Listed records START
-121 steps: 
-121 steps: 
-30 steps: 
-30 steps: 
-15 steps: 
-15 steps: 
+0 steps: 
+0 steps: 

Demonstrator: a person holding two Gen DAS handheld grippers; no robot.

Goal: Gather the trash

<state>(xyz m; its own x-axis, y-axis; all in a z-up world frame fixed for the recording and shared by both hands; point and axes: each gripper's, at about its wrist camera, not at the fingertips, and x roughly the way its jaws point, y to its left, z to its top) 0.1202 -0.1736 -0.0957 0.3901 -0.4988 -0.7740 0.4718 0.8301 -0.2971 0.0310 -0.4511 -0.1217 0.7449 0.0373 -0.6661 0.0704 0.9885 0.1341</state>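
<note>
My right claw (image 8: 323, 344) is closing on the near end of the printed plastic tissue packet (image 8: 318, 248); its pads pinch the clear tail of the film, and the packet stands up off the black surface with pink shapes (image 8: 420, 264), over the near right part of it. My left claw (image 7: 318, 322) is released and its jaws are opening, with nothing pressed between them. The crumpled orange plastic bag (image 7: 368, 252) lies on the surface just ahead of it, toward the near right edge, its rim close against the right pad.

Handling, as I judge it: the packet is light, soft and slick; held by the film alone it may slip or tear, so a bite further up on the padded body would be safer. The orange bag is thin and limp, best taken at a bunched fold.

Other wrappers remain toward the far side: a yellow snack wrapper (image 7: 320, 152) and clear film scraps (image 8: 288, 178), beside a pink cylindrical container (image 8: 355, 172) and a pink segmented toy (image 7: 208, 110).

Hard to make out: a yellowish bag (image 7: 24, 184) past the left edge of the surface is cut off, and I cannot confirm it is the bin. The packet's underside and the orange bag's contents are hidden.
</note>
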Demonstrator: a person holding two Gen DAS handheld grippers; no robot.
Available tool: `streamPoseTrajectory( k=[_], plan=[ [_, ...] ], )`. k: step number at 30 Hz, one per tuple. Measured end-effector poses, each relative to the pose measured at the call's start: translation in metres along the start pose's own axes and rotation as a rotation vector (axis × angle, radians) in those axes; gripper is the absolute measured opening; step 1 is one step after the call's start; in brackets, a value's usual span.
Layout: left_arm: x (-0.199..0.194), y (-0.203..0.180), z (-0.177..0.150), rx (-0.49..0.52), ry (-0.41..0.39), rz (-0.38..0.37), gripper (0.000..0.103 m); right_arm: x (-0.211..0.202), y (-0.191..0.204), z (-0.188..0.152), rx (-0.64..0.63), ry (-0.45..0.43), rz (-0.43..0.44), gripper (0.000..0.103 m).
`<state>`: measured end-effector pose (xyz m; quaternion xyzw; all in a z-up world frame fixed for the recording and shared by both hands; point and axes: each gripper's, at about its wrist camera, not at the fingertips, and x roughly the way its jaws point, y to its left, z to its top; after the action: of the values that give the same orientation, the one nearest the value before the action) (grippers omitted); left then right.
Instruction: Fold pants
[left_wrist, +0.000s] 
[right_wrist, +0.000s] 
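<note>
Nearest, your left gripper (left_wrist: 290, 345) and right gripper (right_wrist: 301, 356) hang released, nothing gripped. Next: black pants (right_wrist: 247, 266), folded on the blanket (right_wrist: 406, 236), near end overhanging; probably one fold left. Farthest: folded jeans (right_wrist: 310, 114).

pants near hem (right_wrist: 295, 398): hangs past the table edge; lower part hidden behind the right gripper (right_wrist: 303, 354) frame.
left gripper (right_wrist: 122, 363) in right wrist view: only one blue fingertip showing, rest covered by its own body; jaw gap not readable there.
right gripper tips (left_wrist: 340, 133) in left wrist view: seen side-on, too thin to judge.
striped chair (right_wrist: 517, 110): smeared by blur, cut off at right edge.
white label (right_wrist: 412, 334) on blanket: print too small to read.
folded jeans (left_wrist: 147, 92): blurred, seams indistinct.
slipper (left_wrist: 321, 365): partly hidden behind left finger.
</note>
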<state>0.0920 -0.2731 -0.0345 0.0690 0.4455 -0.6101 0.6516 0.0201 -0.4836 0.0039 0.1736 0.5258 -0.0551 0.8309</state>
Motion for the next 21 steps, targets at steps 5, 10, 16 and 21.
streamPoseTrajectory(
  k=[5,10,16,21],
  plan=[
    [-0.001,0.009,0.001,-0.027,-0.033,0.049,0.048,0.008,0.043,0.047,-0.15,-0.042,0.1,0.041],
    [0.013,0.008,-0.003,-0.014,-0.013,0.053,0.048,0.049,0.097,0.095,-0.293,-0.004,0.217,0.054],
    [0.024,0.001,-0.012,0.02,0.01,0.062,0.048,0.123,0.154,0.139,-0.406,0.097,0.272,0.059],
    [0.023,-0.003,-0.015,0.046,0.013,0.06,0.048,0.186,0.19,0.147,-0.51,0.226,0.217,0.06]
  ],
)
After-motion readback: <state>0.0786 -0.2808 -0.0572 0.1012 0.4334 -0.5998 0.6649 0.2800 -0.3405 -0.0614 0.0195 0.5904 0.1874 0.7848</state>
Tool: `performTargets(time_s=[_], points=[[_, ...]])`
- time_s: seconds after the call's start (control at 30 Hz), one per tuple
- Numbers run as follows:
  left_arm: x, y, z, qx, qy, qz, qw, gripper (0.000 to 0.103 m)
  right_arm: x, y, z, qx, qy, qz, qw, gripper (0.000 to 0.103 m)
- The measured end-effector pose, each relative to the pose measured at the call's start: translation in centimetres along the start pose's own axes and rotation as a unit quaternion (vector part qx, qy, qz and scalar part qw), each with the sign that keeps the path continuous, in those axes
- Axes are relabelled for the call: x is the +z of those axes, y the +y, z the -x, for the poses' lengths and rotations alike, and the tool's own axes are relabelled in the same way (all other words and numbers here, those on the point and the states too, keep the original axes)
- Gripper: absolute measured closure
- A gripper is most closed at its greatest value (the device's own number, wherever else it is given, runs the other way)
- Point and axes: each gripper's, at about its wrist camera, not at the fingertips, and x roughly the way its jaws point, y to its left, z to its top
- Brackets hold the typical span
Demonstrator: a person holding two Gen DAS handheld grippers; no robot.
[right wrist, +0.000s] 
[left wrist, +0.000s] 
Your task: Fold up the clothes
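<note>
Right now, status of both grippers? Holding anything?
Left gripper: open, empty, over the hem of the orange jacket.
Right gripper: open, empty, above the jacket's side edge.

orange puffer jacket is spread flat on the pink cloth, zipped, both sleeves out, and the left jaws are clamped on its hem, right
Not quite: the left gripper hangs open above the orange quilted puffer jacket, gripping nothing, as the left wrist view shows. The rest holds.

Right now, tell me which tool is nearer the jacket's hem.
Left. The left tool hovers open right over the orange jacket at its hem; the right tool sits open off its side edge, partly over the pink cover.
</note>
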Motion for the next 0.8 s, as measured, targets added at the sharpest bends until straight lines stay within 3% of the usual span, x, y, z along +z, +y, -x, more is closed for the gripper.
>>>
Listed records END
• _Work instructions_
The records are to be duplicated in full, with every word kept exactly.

• _Solution below_
-121 steps: 
-121 steps: 
-30 steps: 
-30 steps: 
-15 steps: 
-15 steps: 
+0 steps: 
+0 steps: 

Demonstrator: a person holding two Gen DAS handheld grippers; no robot.

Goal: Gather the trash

<state>(xyz m; its own x-axis, y-axis; all in a z-up world frame fixed for the recording and shared by both hands; point and axes: each gripper's, at about its wrist camera, not at the fingertips, and x roughly the way its jaws point, y to its left, z to its top) 0.1202 -0.1736 -0.0957 0.3901 -0.4988 -0.7740 0.4718 0.8301 -0.2971 0.0310 -0.4511 -0.1217 0.7449 0.0373 -0.6661 0.0704 0.9885 0.1341</state>
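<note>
My right claw (image 8: 323, 344) is closing on the near end of the printed plastic tissue packet (image 8: 318, 248); its pads pinch the clear tail of the film, and the packet stands up off the black surface with pink shapes (image 8: 420, 264), over the near right part of it. My left claw (image 7: 318, 322) is released and its jaws are opening, with nothing pressed between them. The crumpled orange plastic bag (image 7: 368, 252) lies on the surface just ahead of it, toward the near right edge, its rim close against the right pad.

Handling, as I judge it: the packet is light, soft and slick; held by the film alone it may slip or tear, so a bite further up on the padded body would be safer. The orange bag is thin and limp, best taken at a bunched fold.

Other wrappers remain toward the far side: a yellow snack wrapper (image 7: 320, 152) and clear film scraps (image 8: 288, 178), beside a pink cylindrical container (image 8: 355, 172) and a pink segmented toy (image 7: 208, 110).

Hard to make out: a yellowish bag (image 7: 24, 184) past the left edge of the surface is cut off, and I cannot confirm it is the bin. The packet's underside and the orange bag's contents are hidden.
</note>
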Demonstrator: a person holding two Gen DAS handheld grippers; no robot.
Available tool: `streamPoseTrajectory( k=[_], plan=[ [_, ...] ], )`. k: step number at 30 Hz, one per tuple. Measured end-effector poses, each relative to the pose measured at the call's start: translation in metres along the start pose's own axes and rotation as a rotation vector (axis × angle, radians) in those axes; gripper is the absolute measured opening; step 1 is one step after the call's start; in brackets, a value's usual span.
Layout: left_arm: x (-0.199..0.194), y (-0.203..0.180), z (-0.177..0.150), rx (-0.49..0.52), ry (-0.41..0.39), rz (-0.38..0.37), gripper (0.000..0.103 m); right_arm: x (-0.211..0.202), y (-0.191..0.204), z (-0.188..0.152), rx (-0.64..0.63), ry (-0.45..0.43), rz (-0.43..0.44), gripper (0.000..0.103 m).
`<state>`: measured end-effector pose (xyz m; quaternion xyzw; all in a z-up world frame fixed for the recording and shared by both hands; point and axes: each gripper's, at about its wrist camera, not at the fingertips, and x roughly the way its jaws point, y to its left, z to its top; after the action: of the values that give the same orientation, the one nearest the value before the action) (grippers omitted); left then right.
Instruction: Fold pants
[left_wrist, +0.000s] 
[right_wrist, +0.000s] 
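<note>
Nearest, your left gripper (left_wrist: 290, 345) and right gripper (right_wrist: 301, 356) hang released, nothing gripped. Next: black pants (right_wrist: 247, 266), folded on the blanket (right_wrist: 406, 236), near end overhanging; probably one fold left. Farthest: folded jeans (right_wrist: 310, 114).

pants near hem (right_wrist: 295, 398): hangs past the table edge; lower part hidden behind the right gripper (right_wrist: 303, 354) frame.
left gripper (right_wrist: 122, 363) in right wrist view: only one blue fingertip showing, rest covered by its own body; jaw gap not readable there.
right gripper tips (left_wrist: 340, 133) in left wrist view: seen side-on, too thin to judge.
striped chair (right_wrist: 517, 110): smeared by blur, cut off at right edge.
white label (right_wrist: 412, 334) on blanket: print too small to read.
folded jeans (left_wrist: 147, 92): blurred, seams indistinct.
slipper (left_wrist: 321, 365): partly hidden behind left finger.
</note>
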<state>0.0920 -0.2731 -0.0345 0.0690 0.4455 -0.6101 0.6516 0.0201 -0.4836 0.0039 0.1736 0.5258 -0.0551 0.8309</state>
Motion for the next 21 steps, targets at steps 5, 10, 16 and 21.
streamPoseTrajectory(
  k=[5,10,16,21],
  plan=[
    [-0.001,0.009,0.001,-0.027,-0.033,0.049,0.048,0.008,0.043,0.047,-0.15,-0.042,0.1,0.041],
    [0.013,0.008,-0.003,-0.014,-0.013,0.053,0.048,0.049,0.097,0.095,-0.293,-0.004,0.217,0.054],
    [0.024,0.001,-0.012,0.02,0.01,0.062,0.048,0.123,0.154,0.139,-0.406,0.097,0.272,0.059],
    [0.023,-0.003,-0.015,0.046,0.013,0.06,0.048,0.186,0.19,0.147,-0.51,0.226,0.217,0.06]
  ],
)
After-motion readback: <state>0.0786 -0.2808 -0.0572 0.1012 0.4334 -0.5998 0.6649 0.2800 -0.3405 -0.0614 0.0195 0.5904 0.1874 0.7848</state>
Tool: `performTargets(time_s=[_], points=[[_, ...]])`
- time_s: seconds after the call's start (control at 30 Hz), one per tuple
- Numbers run as follows:
  left_arm: x, y, z, qx, qy, qz, qw, gripper (0.000 to 0.103 m)
  right_arm: x, y, z, qx, qy, qz, qw, gripper (0.000 to 0.103 m)
- The measured end-effector pose, each relative to the pose measured at the call's start: translation in centimetres along the start pose's own axes and rotation as a unit quaternion (vector part qx, qy, qz and scalar part qw), each with the sign that keeps the path continuous, in those axes
- Axes are relabelled for the call: x is the +z of those axes, y the +y, z the -x, for the poses' lengths and rotations alike, and the tool's own axes are relabelled in the same way (all other words and numbers here, those on the point and the states too, keep the original axes)
- Gripper: absolute measured closure
- A gripper is most closed at its greatest value (the device's own number, wherever else it is given, runs the other way)
- Point and axes: each gripper's, at about its wrist camera, not at the fingertips, and x roughly the way its jaws point, y to its left, z to its top
- Brackets hold the typical span
Demonstrator: a person holding two Gen DAS handheld grippers; no robot.
[right wrist, +0.000s] 
[left wrist, +0.000s] 
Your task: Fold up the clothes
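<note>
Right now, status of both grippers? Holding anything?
Left gripper: open, empty, over the hem of the orange jacket.
Right gripper: open, empty, above the jacket's side edge.

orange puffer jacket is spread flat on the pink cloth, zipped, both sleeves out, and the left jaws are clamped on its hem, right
Not quite: the left gripper hangs open above the orange quilted puffer jacket, gripping nothing, as the left wrist view shows. The rest holds.

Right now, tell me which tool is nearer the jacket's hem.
Left. The left tool hovers open right over the orange jacket at its hem; the right tool sits open off its side edge, partly over the pink cover.
</note>
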Motion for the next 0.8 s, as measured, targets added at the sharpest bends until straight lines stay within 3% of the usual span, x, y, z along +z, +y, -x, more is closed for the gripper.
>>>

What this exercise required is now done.